Writing Custom Rules

In the 101 course, we learned how to write .bzl files containing a simple "pre-processor" construct called a Macro, which gave us the power to make good BUILD file authoring experiences.

Most of the time, this is all you need. But "rulesets" must be written for many tools. This section dives into the deeper problem of custom rules.

Introducing custom rules

First, recall that an Action is a transformation from some inputs to some outputs, by spawning a tool.

Definition

A "Rule" extends Bazel to understand how to produce an action sub-graph from the user's dependency graph.

A rule is declared with an assignment statement to a public variable, which is evaluated by the Loading phase:

my_rule = rule(
    implementation = _my_rule_impl,
    attrs = { ... },
    ...
)

The "implementation" function is called during the Analysis phase to determine which actions are produced.

Features:

Output Groups: Multiple named sets of outputs
Can run multiple actions. Which actions run depends on which outputs are requested.
Inter-operate with other rules: "Providers"
Walk their dependency graph: "Aspects"

When to write a custom rule

You should always prefer existing rules, and then macros, where possible.

Using ts_project as an example, this couldn't be a macro for several reasons:

It creates a tree of actions, which might use one tool to transpile .js outputs, and a different tool for producing TypeScript types (.d.ts files).
It requires that srcs have a JsInfo provider so that it can understand their structure.
It produces a JsInfo provider for inter-op with downstream rules that depend on it.

note

Even when Providers get in your way of "just using a macro", you can often write a tiny adapter rule and then put most of your logic in a more easily understood macro.

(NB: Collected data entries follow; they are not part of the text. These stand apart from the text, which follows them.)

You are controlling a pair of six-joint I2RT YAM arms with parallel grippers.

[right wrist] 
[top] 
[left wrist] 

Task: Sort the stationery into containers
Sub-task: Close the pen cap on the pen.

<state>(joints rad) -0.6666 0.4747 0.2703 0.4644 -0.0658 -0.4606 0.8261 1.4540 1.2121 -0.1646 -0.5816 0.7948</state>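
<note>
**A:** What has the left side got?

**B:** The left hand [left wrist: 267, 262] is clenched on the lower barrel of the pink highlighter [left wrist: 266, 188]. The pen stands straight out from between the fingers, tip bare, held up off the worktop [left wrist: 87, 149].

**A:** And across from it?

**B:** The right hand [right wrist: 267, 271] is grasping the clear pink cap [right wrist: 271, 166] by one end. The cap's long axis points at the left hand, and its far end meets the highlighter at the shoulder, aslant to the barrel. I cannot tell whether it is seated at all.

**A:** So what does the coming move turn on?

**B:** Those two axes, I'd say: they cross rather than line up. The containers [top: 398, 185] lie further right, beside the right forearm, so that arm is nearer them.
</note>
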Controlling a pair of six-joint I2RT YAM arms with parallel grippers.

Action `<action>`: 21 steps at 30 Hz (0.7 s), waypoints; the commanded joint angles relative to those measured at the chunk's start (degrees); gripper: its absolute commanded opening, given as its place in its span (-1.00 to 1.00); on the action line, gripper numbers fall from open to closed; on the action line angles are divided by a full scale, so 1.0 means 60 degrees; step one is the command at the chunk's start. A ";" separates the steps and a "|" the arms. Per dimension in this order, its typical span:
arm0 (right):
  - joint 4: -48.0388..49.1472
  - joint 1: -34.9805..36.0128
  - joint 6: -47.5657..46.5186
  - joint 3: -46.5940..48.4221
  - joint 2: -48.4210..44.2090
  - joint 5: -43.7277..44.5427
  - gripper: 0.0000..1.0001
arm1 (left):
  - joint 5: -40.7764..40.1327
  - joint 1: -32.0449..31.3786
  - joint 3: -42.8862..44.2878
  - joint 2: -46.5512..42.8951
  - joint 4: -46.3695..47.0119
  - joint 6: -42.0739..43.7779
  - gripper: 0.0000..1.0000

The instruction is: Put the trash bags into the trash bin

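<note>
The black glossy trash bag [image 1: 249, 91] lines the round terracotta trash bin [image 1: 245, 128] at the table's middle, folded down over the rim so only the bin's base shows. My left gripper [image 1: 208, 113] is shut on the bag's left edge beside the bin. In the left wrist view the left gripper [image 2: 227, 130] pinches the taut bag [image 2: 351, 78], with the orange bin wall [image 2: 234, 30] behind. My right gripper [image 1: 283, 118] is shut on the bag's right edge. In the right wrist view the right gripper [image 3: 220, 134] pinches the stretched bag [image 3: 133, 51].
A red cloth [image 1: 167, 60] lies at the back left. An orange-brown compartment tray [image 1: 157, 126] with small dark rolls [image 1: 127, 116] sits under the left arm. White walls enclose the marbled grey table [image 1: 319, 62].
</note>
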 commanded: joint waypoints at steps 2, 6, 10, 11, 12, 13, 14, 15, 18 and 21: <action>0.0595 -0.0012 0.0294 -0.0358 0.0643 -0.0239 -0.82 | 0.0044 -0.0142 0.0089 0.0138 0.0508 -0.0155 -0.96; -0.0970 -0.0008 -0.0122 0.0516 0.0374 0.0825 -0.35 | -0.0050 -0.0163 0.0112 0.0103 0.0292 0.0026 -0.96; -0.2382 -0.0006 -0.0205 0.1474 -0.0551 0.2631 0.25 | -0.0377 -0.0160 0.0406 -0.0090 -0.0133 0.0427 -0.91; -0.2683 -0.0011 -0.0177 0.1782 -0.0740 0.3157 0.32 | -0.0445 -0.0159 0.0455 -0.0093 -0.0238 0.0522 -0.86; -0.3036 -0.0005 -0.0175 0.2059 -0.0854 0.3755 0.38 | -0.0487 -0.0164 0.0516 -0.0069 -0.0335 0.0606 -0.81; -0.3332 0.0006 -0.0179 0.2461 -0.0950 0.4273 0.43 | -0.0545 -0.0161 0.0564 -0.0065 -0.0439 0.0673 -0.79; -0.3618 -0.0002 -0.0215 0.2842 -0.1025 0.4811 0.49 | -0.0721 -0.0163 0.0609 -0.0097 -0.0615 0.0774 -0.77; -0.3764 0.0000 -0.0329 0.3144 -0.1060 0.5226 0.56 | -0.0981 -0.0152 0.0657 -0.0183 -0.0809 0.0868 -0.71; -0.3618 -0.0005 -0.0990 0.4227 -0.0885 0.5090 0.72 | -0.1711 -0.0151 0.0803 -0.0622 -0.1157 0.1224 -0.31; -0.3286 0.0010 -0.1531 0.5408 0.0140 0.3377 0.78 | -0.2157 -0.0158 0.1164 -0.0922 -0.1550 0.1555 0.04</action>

For example, this code adapts a ProtoInfo on its sources to a DefaultInfo output.

Principles of successful rule authorship

Be very sparing in the public API you commit to. Bugs should be in the tool you call, not your rule.
Don't write a Bazel-specific tool if you can help it. Rules should wrap tools that are already mature and in wide use for the problem being solved.
Avoid JDK and Node.js runtime. These are meant for long-running processes. Bazel has "Persistent Workers" but these introduce as many problems as they solve.
Fetch tools as pre-built binaries. It's possible for Bazel to build them from source, but it's slow (how many times have you watched Bazel build protoc) and also introduces a failure mode for users whose toolchain doesn't function properly to build them.

Step 1: use the template

We maintain an excellent template for new rulesets. If your rules are going to be public, this is definitely the place to start:

https://github.com/bazel-contrib/rules-template

This takes care of:

creating needed bzl_library targets
automated API documentation generation
platform-specific toolchain registration for genrule and rules
CI testing with GitHub Actions, linting with pre-commit
WORKSPACE and bzlmod usage
publish releases just by pushing a tag to the repository

Internal-only rulesets often skip the documentation, platform support beyond the bare necessities, etc. for better or worse.

Step 2: Fetch toolchain

We need the tool to be on the user's machine. Research how the tool is currently published. We want a reliable way to fetch it from the maintainers. Look for binaries published on a GitHub release, artifacts published to a repository like Maven, PyPI, NPM, etc.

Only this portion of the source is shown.